On this day, January 7, 1789, Americans were not preparing to go to the polls to choose their president as we know it today. What happened was simpler in form and more complex in effect: Congress set this day as the deadline for each state to select "presidential electors" who would then gather to vote in what became known as the Electoral College. This was the first practical step in the first presidential election in US history, an election based not on direct popular vote but on a selection formula unfamiliar even by the standards of the time.
The basic idea was that the people do not elect the president directly, but rather choose (or the state chooses on his behalf) a group of people, who give their votes to the president. Weeks later, on February 4, 1789, the voters voted, and George Washington won unanimously, then was sworn in as president on April 30 of the same year. There were no campaigns, no debates, and no actual competition, but the rule that was laid down then is what made everything that came after it.
The reason was not only technical, but also political and social. The new country was a federation of states that differed in size, population, and interests. There was a fear of two contradictory things: on the one hand, the dominance of the big states if the president was elected by direct popular vote, and on the other hand, the control of political elites if the choice was made only within the parliament.
But this formula was not uniform even within the same state. Some states allowed a popular vote to choose the electors, while others left the decision to their legislatures. In New York, for example, the local parliament failed to agree, and the state did not even participate in the first election. Despite all this, the process moved forward, because the main goal was not perfection, but to establish the principle of transferring power according to written rules.
When a country chooses "how to choose," it is designing not just one election, but its future crises. Because the decision passes through an intermediate layer, the political struggle over time shifts from "Who do the people want?" to questions such as: How are the votes distributed? Which states become decisive? What happens if a candidate wins the popular vote and loses in the electoral college? These contradictions were not obvious in 1789, but they were inherent in the design itself.
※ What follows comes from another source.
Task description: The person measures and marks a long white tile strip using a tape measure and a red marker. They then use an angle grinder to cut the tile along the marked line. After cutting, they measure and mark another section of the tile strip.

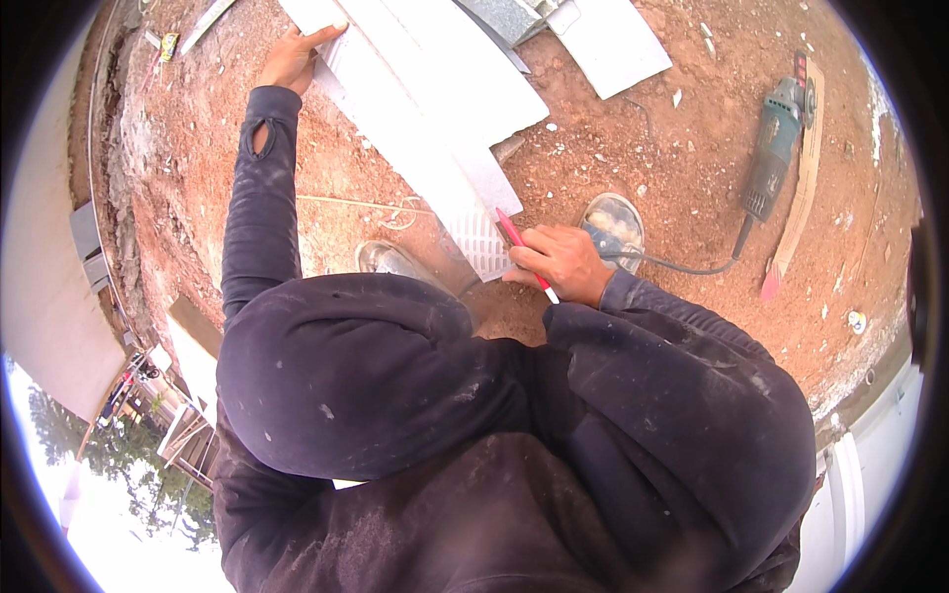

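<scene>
Long white tile (415, 128) lies on the red dirt ground (633, 148), running from top left down toward the person's feet. Near end shows a ribbed, gridded face. It rests partly over other white slabs (474, 69) stacked at top centre.

Right hand (561, 265) sits at the tile's near end, fingers closed around a red pencil (522, 251). Pencil tip touches the tile's ribbed corner; white butt end sticks out below the hand.

Left hand (295, 57) is stretched out to the tile's far end, index finger extended along the edge, palm pressing on the tile's side. Fingers not wrapped around anything; the hand is flat, braced against the tile.

Both arms in dark, dusty sleeves (259, 198); left sleeve has a hole near the cuff.

Two dust-covered shoes (613, 222) stand on the dirt, one just right of the tile's near end, the other (388, 259) just left of it.

Angle grinder (776, 148), green-grey body, lies well to the right on the ground, its cable (682, 267) curving back toward the right shoe. Beside it a long wooden strip (803, 168) with a red-tipped end.

Loose string (395, 208) on the dirt left of the tile. Pale chips scattered over the soil. Another grey-white slab (613, 44) at top right of the stack.
</scene>
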Demonstrator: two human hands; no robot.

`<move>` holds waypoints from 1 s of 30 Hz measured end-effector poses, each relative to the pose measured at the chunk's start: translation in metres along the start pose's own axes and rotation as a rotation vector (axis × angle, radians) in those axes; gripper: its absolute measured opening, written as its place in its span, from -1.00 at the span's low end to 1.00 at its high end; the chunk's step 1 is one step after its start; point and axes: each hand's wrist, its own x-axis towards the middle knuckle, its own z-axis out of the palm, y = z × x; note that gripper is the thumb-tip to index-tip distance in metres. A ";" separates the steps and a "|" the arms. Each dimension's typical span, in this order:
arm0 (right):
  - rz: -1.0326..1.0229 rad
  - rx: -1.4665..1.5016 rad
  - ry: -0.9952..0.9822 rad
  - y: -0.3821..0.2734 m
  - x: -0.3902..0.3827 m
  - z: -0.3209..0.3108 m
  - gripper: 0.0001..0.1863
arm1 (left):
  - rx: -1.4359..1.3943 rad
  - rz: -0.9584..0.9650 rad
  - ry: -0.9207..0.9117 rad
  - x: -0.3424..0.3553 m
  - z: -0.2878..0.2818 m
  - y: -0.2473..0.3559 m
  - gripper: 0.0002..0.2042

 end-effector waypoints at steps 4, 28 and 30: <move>0.008 0.005 -0.002 0.000 0.001 0.000 -0.75 | 0.003 -0.002 0.031 -0.002 0.002 0.002 -0.34; 0.059 -0.002 0.012 -0.004 0.003 -0.005 -0.65 | -0.020 -0.014 0.075 0.007 -0.003 -0.006 -0.40; 0.066 0.012 0.018 -0.004 0.004 -0.006 -0.66 | -0.032 -0.001 0.077 0.005 -0.002 -0.004 -0.41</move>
With the rise of the United States as a world power, this model is no longer a domestic affair. It has become a subject of global debate: countries see it as a guarantee of geographical balance, and others see it as evidence that democracy can turn into a conflict of rules and procedures. In every major American electoral crisis, the story of 1789 resurfaces, not as a historical event, but as a starting point for an unresolved debate.
The conclusion that January 7, 1789 leaves us with is both simple and profound: politics is not just about choosing people, but about choosing the rules that govern that choice. When the rules are complex, they may succeed in preventing chaos, but they may create a permanent tension... that is transmitted from country to country, from century to century.